Спрятав десятку, задумался.
«Бумажка, а какая в ней силища-то! Скажи на милость! Есть она у тебя — ты человек. Нет — дерьмо собачье, тля, вошь, любой могет к ногтю…»
Радужное оперение двуглавого орла на красненькой долго еще стояло перед его очами. Глянет на стену — там вырисовывается десятирублевка. На шкаф поглядит — и там она, милушка. Обратит взор свой к иконам — и там вместо строгих лиц Иисуса Христа и Николая Угодника — бестелесный образ кредитки. На собственный портрет, грубо состряпанный каким-то заезжим пачкуном-художником, посмотрит — и там то же самое. Гурьян знал, что этот странный мираж возникает перед его глазами всякий раз, как только в его руки попадает новенький банковский билет, и что он будет преследовать его до тех пор, пока не погасишь каким-нибудь другим, еще более сильным ощущением. Чаще всего выручала водка: хватит натощак кружку-другую, и в глазах тотчас же замельтешат, запляшут бесенята, а кредитка исчезнет.
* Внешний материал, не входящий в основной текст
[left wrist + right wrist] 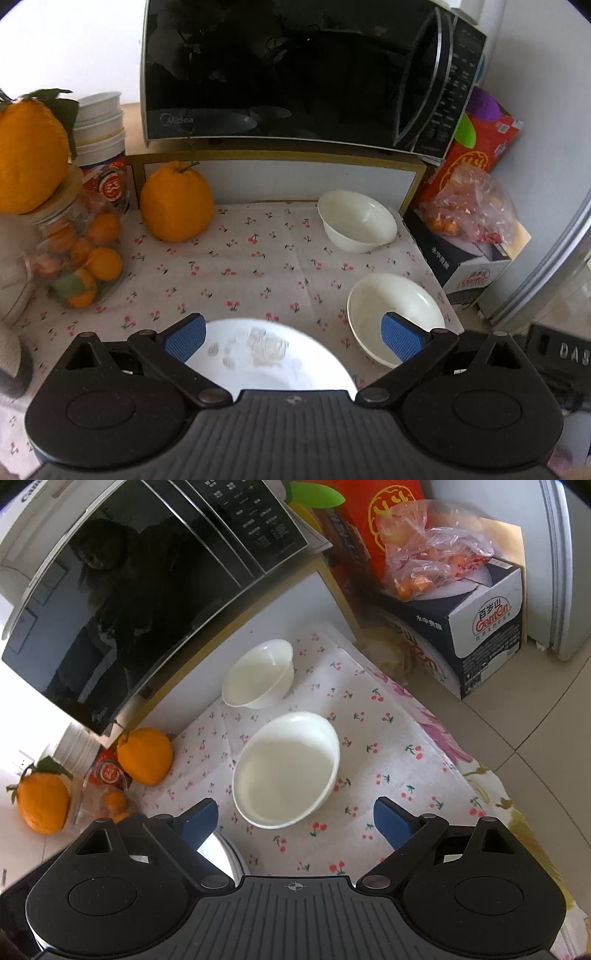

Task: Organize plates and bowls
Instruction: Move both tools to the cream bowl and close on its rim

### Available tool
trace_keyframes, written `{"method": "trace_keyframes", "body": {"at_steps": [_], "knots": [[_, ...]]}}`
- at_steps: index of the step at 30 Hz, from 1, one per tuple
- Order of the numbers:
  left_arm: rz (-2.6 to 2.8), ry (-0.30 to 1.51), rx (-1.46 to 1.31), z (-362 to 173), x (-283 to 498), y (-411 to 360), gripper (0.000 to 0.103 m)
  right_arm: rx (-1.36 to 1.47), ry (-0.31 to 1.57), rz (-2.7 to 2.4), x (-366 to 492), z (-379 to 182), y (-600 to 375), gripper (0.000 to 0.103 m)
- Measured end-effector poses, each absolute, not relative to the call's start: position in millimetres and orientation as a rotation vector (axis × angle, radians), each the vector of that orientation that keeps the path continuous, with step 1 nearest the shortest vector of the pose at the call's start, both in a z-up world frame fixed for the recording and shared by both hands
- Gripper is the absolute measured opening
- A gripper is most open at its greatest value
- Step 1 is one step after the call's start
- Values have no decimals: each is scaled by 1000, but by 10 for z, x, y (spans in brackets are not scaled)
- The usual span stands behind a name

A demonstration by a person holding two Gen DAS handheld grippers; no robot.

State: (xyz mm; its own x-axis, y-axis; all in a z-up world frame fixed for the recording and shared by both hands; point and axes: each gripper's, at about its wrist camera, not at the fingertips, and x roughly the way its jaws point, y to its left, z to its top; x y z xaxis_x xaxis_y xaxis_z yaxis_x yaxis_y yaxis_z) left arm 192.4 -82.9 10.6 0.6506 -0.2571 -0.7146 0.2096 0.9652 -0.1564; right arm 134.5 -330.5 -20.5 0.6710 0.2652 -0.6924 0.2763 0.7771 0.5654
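A white plate [269, 354] lies on the cherry-print cloth [236, 266] just under my left gripper [295, 334], which is open and hovers above it. A wide white bowl [395, 314] sits right of the plate; a smaller white bowl [356, 219] stands behind it near the shelf. In the right wrist view the wide bowl [288, 768] lies just ahead of my open, empty right gripper [295, 819]; the smaller bowl [258, 674] is farther back. The plate's edge [221, 853] shows by the left finger.
A black microwave [295, 74] sits on a shelf at the back. A large orange [175, 205], a jar of small oranges [79, 254] and stacked cups [99, 125] stand at left. Cardboard boxes [476, 620] and a plastic bag [432, 550] stand right of the table edge.
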Motion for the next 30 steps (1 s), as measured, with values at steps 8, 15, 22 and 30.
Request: {"method": "trace_keyframes", "body": {"at_steps": [8, 15, 22, 30], "knots": [[-323, 811, -61, -72, 2171, -976, 98, 743, 823, -40, 1502, -352, -3360, 93], [-388, 831, -86, -295, 2308, -1150, 78, 821, 786, -125, 1564, -509, -3478, 93], [-426, 864, -103, -433, 2375, -1282, 58, 857, 790, -162, 1617, -643, -3502, 88], [-438, 882, -111, -488, 2388, -1298, 44, 864, 796, -169, 1623, -686, -3486, 76]]}}
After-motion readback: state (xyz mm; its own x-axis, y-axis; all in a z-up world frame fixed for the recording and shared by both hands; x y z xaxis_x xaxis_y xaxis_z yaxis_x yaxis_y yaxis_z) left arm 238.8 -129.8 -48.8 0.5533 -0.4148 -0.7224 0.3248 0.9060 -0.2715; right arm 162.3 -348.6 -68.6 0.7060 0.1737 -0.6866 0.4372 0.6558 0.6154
— Черт с ним, пущай поселяется! — сказал Гурьян, обратившись к самому себе, что, впрочем, делал почти всегда, когда нужно было решить важное дело: из всех собеседников он уважал прежде всего самого себя — сам себе задавал вопросы, сам отвечал на них, иногда рассказывал сам себе длиннейшие истории и благоговейно, умиленно их выслушивал. — Пускай обратится в Савкину веру. Так-то будет лучше! — бормотал он, еще не сознавая умом своим того, что в его темную и грозную душу, не спросясь, совсем незаметно вторглось и утвердилось невольное уважение к «хохлу». — Крепкий мужик, двужильный и с умом. Не перешибешь скоро-то. Его бы в работники — гору своротит! — Причмокнул, щелкнул языком, но сразу же увял, заключив с великим сожалением: — Не пойдет, подлец. Гордый сильно, да уж и свои корни глубоко запустил. Вон сад-то какой, небось деньжищ награбастал — страсть одна! Не пощупать ли его, а?.. Нет, убьет, собака. Схватит за глотку, и не пикнешь. Не то в омут спихнет… А можа, помирить их с Андрюхой, а? Как ты, Дормидоныч, кумекаешь, а? Пригодится, ей-богу, пригодится!